Even after I got married and my personal priorities changed, the kids were still the center. I left the paper for a job that pays better and allows me more freedom. I always assumed Sarah’s job would take her somewhere else, bigger and better. Turns out, she appears to be on the same path I wound up on. Bigger and better may not always be better. Sometimes, we don’t choose our path. Our path chooses us.
I have no idea how fulfilled I would have been had I moved on to “bigger and better” as I had originally desired. But I have a feeling probably not as much as I wound up sticking to this path. Doing both jobs the last five-plus years has led to serious burnout the last couple of years. Springs spent debating if I was going to continue to do the late nights getting caught up. Crawling into bed well after my wife has said good night. The early mornings getting caught up before firing up the laptop for the “real job”.
But then I circle back to the kids. There have been ebbs and flows. Last year’s senior class was the most special to Sarah and I that I have had in a now 30-year career. It comes and goes. But I can’t imagine it being any other way.
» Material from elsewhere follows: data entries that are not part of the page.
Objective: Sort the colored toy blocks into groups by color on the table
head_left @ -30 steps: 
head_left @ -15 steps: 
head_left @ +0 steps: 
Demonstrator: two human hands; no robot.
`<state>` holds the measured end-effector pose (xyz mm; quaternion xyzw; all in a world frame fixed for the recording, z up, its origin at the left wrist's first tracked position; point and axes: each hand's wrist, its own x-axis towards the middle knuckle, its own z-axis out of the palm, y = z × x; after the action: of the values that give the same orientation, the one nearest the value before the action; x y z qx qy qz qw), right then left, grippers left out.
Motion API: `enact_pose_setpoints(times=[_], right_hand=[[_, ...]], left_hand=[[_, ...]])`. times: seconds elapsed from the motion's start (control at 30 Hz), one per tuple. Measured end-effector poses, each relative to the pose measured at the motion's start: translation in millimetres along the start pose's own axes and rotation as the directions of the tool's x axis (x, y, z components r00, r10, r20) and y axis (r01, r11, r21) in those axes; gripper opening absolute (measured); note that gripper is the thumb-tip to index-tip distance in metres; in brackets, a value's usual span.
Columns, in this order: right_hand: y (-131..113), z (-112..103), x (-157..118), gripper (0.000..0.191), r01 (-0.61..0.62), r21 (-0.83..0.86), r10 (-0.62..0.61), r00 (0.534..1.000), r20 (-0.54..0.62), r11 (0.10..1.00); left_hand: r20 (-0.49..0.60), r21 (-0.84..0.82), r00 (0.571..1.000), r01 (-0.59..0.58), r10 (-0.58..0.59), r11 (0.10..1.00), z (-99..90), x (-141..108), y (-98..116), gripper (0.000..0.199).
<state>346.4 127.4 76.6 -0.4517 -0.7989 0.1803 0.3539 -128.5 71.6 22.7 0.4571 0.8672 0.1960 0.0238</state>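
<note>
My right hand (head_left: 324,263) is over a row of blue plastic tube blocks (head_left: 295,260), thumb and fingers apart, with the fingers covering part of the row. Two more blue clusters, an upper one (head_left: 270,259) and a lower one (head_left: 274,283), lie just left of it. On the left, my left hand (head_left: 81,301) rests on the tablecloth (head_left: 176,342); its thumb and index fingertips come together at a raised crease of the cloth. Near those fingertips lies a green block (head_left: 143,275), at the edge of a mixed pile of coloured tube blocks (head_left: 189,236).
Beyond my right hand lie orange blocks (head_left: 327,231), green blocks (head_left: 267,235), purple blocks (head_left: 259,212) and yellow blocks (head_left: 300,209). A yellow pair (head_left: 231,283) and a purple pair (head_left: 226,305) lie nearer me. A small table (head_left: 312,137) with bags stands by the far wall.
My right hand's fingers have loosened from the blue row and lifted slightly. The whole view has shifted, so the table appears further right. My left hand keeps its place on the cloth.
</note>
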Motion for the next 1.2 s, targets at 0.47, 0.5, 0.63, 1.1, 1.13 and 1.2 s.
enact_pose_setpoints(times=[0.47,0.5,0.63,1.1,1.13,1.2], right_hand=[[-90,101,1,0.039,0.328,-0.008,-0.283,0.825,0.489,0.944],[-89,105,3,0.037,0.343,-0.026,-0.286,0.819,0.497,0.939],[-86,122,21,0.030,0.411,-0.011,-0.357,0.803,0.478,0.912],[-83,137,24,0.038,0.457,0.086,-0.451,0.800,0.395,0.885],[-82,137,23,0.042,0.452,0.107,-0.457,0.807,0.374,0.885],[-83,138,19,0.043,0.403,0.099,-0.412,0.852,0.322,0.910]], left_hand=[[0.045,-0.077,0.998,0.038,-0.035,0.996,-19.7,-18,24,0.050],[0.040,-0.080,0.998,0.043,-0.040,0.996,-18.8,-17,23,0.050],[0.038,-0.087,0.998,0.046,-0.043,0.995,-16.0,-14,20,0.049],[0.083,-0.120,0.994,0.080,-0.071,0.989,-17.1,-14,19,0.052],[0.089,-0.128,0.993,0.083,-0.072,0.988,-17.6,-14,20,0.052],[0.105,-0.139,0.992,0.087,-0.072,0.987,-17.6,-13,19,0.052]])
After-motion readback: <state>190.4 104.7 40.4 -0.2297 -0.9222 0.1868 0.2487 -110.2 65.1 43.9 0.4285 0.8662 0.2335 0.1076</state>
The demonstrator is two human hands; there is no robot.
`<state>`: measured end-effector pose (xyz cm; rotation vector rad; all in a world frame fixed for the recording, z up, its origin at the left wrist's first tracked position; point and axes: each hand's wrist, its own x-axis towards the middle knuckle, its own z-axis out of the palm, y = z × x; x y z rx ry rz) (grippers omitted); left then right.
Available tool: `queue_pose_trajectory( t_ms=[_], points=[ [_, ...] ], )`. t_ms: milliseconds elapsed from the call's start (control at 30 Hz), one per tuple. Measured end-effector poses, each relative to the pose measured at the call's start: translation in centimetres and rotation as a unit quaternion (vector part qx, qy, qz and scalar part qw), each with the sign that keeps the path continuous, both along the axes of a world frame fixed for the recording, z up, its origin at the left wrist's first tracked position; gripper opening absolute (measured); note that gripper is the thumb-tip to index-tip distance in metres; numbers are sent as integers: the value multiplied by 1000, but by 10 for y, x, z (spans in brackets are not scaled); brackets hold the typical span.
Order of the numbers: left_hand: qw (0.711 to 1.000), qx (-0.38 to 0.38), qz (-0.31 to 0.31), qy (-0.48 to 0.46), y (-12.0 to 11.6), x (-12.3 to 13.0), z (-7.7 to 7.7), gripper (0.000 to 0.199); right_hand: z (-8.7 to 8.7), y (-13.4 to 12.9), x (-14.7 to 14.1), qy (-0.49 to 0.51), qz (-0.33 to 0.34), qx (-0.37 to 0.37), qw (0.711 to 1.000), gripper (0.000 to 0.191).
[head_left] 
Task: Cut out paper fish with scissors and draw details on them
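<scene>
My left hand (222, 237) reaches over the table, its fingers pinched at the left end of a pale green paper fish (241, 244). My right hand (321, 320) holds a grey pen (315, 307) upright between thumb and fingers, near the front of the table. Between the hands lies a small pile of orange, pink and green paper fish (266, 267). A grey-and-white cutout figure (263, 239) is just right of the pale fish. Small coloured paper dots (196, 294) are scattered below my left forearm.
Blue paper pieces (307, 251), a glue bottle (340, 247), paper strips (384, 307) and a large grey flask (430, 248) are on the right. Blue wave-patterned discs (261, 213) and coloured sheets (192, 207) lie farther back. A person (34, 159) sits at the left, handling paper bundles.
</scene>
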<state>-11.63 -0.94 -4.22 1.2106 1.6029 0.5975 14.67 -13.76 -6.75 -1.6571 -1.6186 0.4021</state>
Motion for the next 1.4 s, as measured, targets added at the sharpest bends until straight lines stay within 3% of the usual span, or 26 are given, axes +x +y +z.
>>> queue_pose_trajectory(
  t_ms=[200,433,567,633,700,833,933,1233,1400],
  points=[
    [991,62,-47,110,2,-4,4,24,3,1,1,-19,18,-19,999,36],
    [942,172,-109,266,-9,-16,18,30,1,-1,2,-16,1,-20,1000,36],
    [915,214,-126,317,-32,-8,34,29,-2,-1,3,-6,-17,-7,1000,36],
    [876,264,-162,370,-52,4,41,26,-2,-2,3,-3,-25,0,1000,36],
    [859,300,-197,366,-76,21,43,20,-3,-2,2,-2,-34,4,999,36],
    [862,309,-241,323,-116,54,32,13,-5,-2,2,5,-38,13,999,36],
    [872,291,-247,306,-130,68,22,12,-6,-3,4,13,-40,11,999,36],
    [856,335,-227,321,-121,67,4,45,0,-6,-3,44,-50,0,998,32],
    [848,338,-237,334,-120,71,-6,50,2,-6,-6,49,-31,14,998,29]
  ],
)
And these are the things I find myself pondering when I see Woj comparing the path that chose me versus the one he chose.
So yeah, I don’t know what Rick Ankiel hit on Tuesdays in August or how many rebounds Byron Houston had against zone defense, but I know what kind of a kid Emersyn Robbins is. I can tell you which kids will show up to help a couple old people move a gym out of a basement. I can tell you which kids have self-doubt, which kids are way too overconfident, and can even tell you a few who mask the first by portraying the second, a specialty of mine. I can tell you which kid can turn a joke about robbing a liquor store into a running joke that lasts a decade-plus and starts the Uncle Weez era. And that’s better than any nugget I probably would have learned had I moved on to “bigger and better”.
I didn’t choose the thug life, the thug life chose me.